- _About this exercise_: Set down each line of the material that follows, exactly, with no pictures.

# # # #

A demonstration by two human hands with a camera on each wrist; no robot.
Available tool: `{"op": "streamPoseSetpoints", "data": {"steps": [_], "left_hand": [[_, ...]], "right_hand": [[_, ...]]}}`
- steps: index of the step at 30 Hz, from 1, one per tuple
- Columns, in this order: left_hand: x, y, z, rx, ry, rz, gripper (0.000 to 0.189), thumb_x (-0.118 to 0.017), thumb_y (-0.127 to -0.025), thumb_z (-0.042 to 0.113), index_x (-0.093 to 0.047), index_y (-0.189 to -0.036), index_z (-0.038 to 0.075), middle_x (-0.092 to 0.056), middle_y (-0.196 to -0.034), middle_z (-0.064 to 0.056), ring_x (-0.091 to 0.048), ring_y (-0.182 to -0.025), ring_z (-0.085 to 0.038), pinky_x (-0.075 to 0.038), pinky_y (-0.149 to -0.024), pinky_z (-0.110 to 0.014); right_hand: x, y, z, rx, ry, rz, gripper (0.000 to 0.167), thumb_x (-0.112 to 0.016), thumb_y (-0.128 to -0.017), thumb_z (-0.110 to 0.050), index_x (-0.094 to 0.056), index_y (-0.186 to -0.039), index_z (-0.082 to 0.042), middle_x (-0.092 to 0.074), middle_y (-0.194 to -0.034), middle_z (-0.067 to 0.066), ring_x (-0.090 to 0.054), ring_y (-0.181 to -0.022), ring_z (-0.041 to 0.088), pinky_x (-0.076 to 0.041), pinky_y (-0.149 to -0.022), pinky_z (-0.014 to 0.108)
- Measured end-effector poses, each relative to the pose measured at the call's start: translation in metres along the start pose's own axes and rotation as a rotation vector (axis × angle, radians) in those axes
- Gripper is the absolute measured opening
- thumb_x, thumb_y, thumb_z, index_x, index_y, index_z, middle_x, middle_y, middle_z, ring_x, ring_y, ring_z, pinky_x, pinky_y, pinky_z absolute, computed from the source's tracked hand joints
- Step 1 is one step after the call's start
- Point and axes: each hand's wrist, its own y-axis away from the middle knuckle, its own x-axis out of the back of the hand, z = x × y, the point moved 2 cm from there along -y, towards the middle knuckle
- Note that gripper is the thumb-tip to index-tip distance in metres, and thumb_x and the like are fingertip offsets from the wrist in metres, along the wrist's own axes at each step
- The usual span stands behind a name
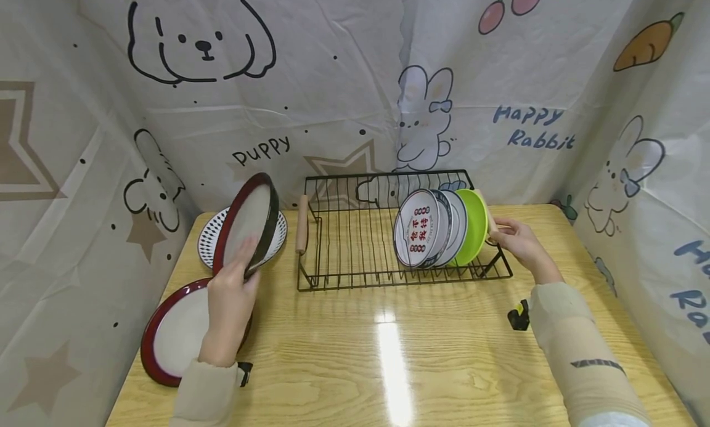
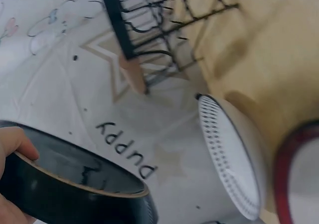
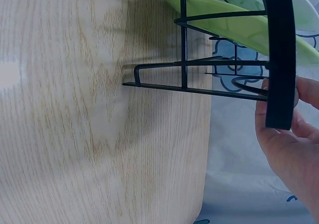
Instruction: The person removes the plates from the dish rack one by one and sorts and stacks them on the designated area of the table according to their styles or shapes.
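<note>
My left hand [image 1: 227,300] grips a deep plate [image 1: 248,220] by its edge, tilted up on its side. The plate has a dark red rim, a whitish inside and a dark outside; its dark side [image 2: 75,184] fills the lower left of the left wrist view. At the right end of the black wire dish rack [image 3: 280,59], my right hand [image 1: 520,245] holds the rack's light wooden handle [image 1: 485,215], with fingertips curled around it. Leaning in the rack beside that hand are a lime green plate [image 1: 473,230] and several white plates, the front one [image 1: 416,230] with red lettering.
Another red-rimmed plate [image 1: 180,337] lies at the table's left. Behind it is a white dish with a black pattern [image 1: 211,236], partly hidden by the held plate. A second wooden handle [image 1: 302,223] marks the rack's left end. A patterned curtain [image 1: 344,106] hangs behind the table.
</note>
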Motion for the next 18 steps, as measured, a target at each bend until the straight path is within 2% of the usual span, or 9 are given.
{"op": "streamPoseSetpoints", "data": {"steps": [6, 14, 18], "left_hand": [[0.009, 0.02, -0.012, 0.016, -0.02, -0.072, 0.054, -0.069, -0.065, -0.019, -0.061, -0.116, -0.002, -0.061, -0.113, -0.02, -0.059, -0.101, -0.038, -0.047, -0.08, -0.051], [0.024, 0.055, -0.032, -0.037, -0.136, -0.072, 0.056, -0.069, -0.062, -0.018, -0.064, -0.114, 0.001, -0.063, -0.109, -0.021, -0.06, -0.092, -0.044, -0.048, -0.072, -0.055], [0.032, 0.071, -0.043, -0.033, -0.187, -0.093, 0.061, -0.071, -0.057, -0.017, -0.063, -0.114, 0.002, -0.063, -0.109, -0.021, -0.06, -0.092, -0.046, -0.048, -0.074, -0.056]], "right_hand": [[0.0, 0.0, -0.001, 0.0, 0.002, 0.001, 0.058, -0.042, -0.097, -0.022, -0.02, -0.143, 0.004, -0.034, -0.132, 0.031, -0.037, -0.119, 0.039, -0.03, -0.102, 0.051], [0.0, 0.0, 0.0, 0.008, 0.014, 0.002, 0.058, -0.042, -0.097, -0.024, -0.02, -0.143, 0.004, -0.035, -0.131, 0.031, -0.038, -0.119, 0.04, -0.031, -0.101, 0.05], [0.0, -0.001, 0.001, 0.012, 0.016, -0.001, 0.059, -0.042, -0.097, -0.025, -0.02, -0.143, 0.004, -0.035, -0.131, 0.031, -0.038, -0.119, 0.04, -0.031, -0.101, 0.051]]}}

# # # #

- _Solution for this problem_:
A demonstration by two human hands with a camera on each wrist; no robot.
Available tool: `{"op": "streamPoseSetpoints", "data": {"steps": [_], "left_hand": [[_, ...]], "right_hand": [[_, ...]]}}`
- steps: index of the step at 30 Hz, from 1, one per tuple
- Columns, in this order: left_hand: x, y, z, rx, ry, rz, gripper (0.000 to 0.189), thumb_x (-0.118 to 0.017), thumb_y (-0.127 to -0.025), thumb_z (-0.042 to 0.113), index_x (-0.093 to 0.047), index_y (-0.189 to -0.036), index_z (-0.038 to 0.075), middle_x (-0.092 to 0.056), middle_y (-0.196 to -0.034), middle_z (-0.064 to 0.056), ring_x (-0.091 to 0.048), ring_y (-0.182 to -0.025), ring_z (-0.085 to 0.038), pinky_x (-0.075 to 0.038), pinky_y (-0.149 to -0.024), pinky_z (-0.110 to 0.014); right_hand: x, y, z, rx, ry, rz, gripper (0.000 to 0.167), thumb_x (-0.112 to 0.016), thumb_y (-0.128 to -0.017), thumb_z (-0.110 to 0.050), index_x (-0.094 to 0.056), index_y (-0.186 to -0.039), index_z (-0.082 to 0.042), middle_x (-0.092 to 0.074), middle_y (-0.194 to -0.034), middle_z (-0.067 to 0.066), ring_x (-0.090 to 0.054), ring_y (-0.181 to -0.022), ring_z (-0.041 to 0.088), pinky_x (-0.076 to 0.041), pinky_y (-0.149 to -0.022), pinky_z (-0.014 to 0.108)
- Measured end-effector poses, each relative to the pose measured at the call's start: translation in metres along the start pose's own axes and rotation as a rotation vector (axis × angle, radians) in those axes
- Gripper is the absolute measured opening
- thumb_x, thumb_y, thumb_z, index_x, index_y, index_z, middle_x, middle_y, middle_z, ring_x, ring_y, ring_z, pinky_x, pinky_y, pinky_z absolute, computed from the source's tracked hand joints
- Step 1 is one step after the call's start
- Point and axes: each hand's wrist, its own y-axis away from the middle knuckle, its own x-axis out of the back of the hand, z = x × y, the point moved 2 cm from there along -y, towards the middle knuckle
- Note that gripper is the thumb-tip to index-tip distance in metres, and thumb_x and the like are fingertip offsets from the wrist in metres, along the wrist's own axes at each step
- The usual span stands behind a name
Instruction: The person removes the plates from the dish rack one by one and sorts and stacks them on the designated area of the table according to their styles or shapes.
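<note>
My left hand [image 1: 227,300] grips a deep plate [image 1: 248,220] by its edge, tilted up on its side. The plate has a dark red rim, a whitish inside and a dark outside; its dark side [image 2: 75,184] fills the lower left of the left wrist view. At the right end of the black wire dish rack [image 3: 280,59], my right hand [image 1: 520,245] holds the rack's light wooden handle [image 1: 485,215], with fingertips curled around it. Leaning in the rack beside that hand are a lime green plate [image 1: 473,230] and several white plates, the front one [image 1: 416,230] with red lettering.
Another red-rimmed plate [image 1: 180,337] lies at the table's left. Behind it is a white dish with a black pattern [image 1: 211,236], partly hidden by the held plate. A second wooden handle [image 1: 302,223] marks the rack's left end. A patterned curtain [image 1: 344,106] hangs behind the table.
</note>
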Motion for the next 18 steps, as measured, a target at each bend until the straight path is within 2% of the usual span, or 9 are given.
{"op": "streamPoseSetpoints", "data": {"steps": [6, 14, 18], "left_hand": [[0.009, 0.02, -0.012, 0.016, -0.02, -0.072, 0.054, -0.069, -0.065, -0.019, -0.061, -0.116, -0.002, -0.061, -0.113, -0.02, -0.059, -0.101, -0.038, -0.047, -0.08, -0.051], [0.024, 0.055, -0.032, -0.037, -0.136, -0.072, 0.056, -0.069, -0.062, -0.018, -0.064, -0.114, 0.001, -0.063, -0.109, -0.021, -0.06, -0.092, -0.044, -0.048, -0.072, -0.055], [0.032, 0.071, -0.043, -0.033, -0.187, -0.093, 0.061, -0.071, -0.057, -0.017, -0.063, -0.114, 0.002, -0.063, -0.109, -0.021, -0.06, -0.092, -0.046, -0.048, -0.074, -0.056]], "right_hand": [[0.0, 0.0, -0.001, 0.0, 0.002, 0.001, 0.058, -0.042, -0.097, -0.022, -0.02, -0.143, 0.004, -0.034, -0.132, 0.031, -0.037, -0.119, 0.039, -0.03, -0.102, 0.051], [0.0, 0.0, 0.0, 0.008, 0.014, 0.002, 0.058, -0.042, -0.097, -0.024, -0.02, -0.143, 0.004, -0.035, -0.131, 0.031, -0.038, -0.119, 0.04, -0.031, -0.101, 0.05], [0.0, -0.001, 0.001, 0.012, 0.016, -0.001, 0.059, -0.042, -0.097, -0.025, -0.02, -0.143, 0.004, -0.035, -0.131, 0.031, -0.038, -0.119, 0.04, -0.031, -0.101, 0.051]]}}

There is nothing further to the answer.